Abstract

Abstract Purpose of the Study Evaluate if and how, in the real life of an Emergency Department, adherence to the Guidelines varies according to the presence of atypical symptoms. We understood dyspnoea, chest pain, signs and symptoms of deep vein thrombosis and syncope as typical symptoms. As atypical symptoms all the others (low–grade fever, vertigo …) Methods Single–center retrospective observational study on all geriatric patients (>75 y) who entered our ED, where they received a diagnosis of acute PE. Enrollment began in 2016 and ended in 2019. We collected data from medical history, physical examination, laboratory tests, imaging; we calculated the characteristic scores from the diagnostic/therapeutic algorithm, both for the risk of PE (Wells, Geneva and YEARS), and for the presentation of the risk of mortality at 30 days (sPESI). We then analyzed adherence to the guidelines in three decision turning points: 1 Correct application of the decision scores examined, which classify the patient at low, intermediate or high risk of PE, calculated with Wells and simplified Geneva score; 2 Correct administration of therapy starting from ED as suggested by the guidelines; 3 Any observation in the care area of medium intensity with careful monitoring for the subpopulation of patients with evidence of right ventricular dilation or myocardial enzyme elevation (considered to be at high risk of shock and short–term mortality). Results We enrolled 248 patients, with a mean age of 83 years with female prevalence (F = 63%).

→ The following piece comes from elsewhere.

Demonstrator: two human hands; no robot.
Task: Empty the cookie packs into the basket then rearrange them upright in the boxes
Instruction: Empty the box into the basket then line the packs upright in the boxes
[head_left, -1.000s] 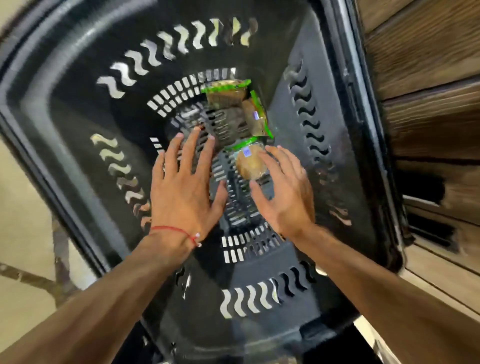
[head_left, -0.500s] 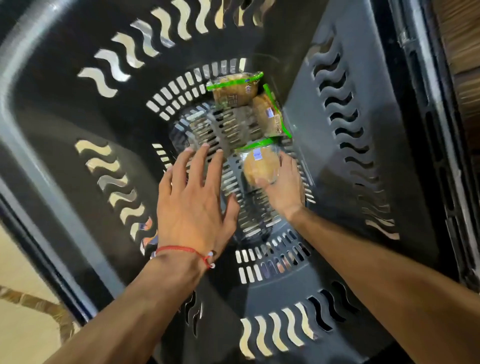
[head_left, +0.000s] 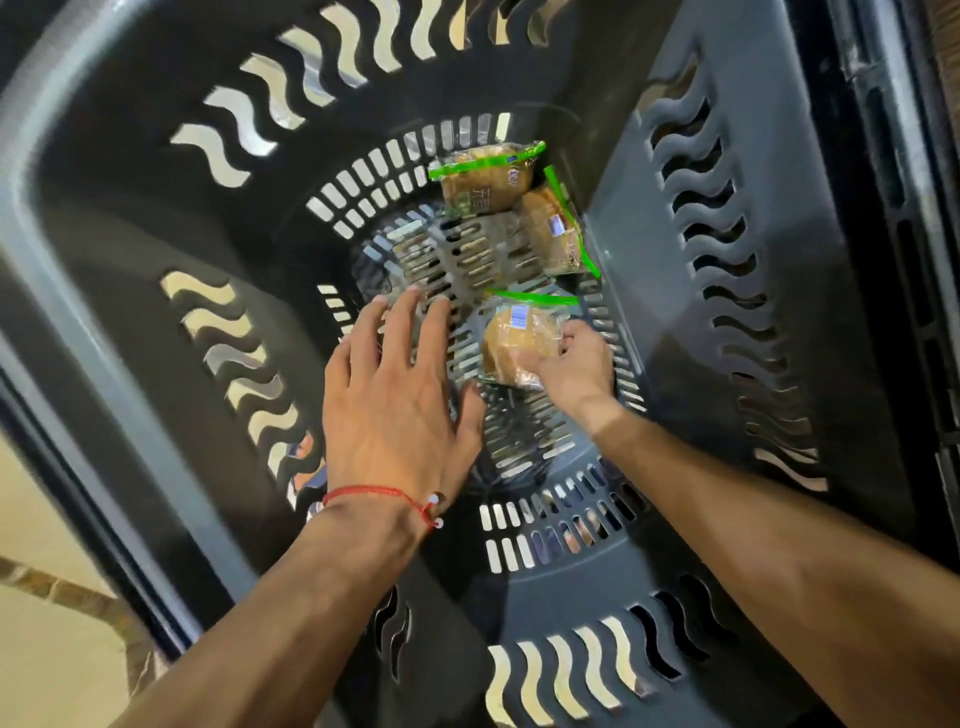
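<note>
R hand (head_left: 576, 364) is deep in the basket (head_left: 130, 260), fingers curled onto the right edge of the nearest cookie pack (head_left: 519, 343). It's a pinch on the wrapper more than on the cookie. L hand (head_left: 395, 395) is spread, fingers straight, holding nothing, over the slotted floor just left of that pack. Can't tell if the tips touch. Two more packs lie further in: one at the far end (head_left: 488, 182), one along the right wall (head_left: 556, 234), corners abt touching. Boxes aren't in view.

What could go wrong, imo:
- Edge pinch on glossy film means the pack could slide out when I lift, esp. w/ only one side held.
- If I squeeze harder to fix that, the cookie may crack.
- A wrapper corner or the green seal could catch in a floor slot and tear or jerk free.
- The basket is deep and the walls are close, so my forearm may knock the side and jolt the grip.
- The far pair sit tucked in the corner. That's an awkward reach, and I'd prob. drag one into the other.
- The L hand is so near that it could nudge the pack as it comes up.
</note>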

Of these, only 17 with atypical symptoms and 231 with typical symptoms. The vital signs were comparable in the two groups with no statistically significant difference (p > 0.05). Long–term outcomes such as mortality, need for hospitalization, hospitalization in intensive care and length of stay in hospital are also comparable results with no statistically significant difference (p > 0.05). However, adherence to international guidelines was statistically significantly lower in patients with atypical symptoms (33%) than in patients with typical symptoms (59%) (p < 0.05). Conclusions The study suggests that patients with atypical symptoms are more likely to have reduced adherence to international guidelines, most likely due to diagnostic delay.